| The problem |
Look below for the line holding "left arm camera" and the line holding "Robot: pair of". Transcribe exactly those lines and all lines between them, nothing more.

════════

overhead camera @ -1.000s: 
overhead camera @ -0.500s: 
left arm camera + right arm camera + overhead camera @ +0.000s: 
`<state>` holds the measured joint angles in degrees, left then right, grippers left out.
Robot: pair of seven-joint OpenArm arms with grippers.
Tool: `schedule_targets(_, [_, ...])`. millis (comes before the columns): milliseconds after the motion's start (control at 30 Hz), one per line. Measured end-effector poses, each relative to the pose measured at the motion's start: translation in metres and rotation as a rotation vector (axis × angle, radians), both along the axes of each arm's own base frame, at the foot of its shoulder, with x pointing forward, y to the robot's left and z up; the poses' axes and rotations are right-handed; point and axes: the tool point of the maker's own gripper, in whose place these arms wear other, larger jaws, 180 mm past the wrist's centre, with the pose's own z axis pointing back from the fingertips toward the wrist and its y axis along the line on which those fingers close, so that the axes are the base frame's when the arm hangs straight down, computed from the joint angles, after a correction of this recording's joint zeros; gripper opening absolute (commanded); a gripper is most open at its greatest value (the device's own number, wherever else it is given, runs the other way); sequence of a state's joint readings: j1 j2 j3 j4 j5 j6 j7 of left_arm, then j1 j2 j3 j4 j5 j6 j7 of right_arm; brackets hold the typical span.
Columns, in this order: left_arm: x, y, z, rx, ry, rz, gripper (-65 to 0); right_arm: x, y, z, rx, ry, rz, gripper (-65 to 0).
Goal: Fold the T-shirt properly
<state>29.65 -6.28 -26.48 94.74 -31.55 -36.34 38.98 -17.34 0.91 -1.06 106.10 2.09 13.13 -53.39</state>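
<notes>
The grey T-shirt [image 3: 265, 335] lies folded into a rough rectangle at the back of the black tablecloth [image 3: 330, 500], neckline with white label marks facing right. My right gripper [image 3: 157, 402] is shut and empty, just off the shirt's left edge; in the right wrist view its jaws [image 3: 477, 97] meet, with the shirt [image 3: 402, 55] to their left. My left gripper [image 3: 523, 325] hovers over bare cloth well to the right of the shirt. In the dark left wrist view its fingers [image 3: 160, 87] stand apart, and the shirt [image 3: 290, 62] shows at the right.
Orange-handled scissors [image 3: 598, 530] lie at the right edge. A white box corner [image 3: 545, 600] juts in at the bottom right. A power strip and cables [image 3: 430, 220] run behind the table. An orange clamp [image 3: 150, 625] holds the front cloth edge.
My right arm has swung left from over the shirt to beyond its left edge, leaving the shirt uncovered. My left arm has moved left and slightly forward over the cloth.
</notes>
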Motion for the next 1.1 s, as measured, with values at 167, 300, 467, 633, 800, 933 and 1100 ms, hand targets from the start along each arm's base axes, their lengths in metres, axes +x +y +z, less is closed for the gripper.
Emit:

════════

| Response to the task |
left arm camera + right arm camera + overhead camera @ +0.000s: 
`<state>` holds the measured joint angles in degrees, left then right, grippers left out.
Robot: pair of seven-joint OpenArm arms with grippers.

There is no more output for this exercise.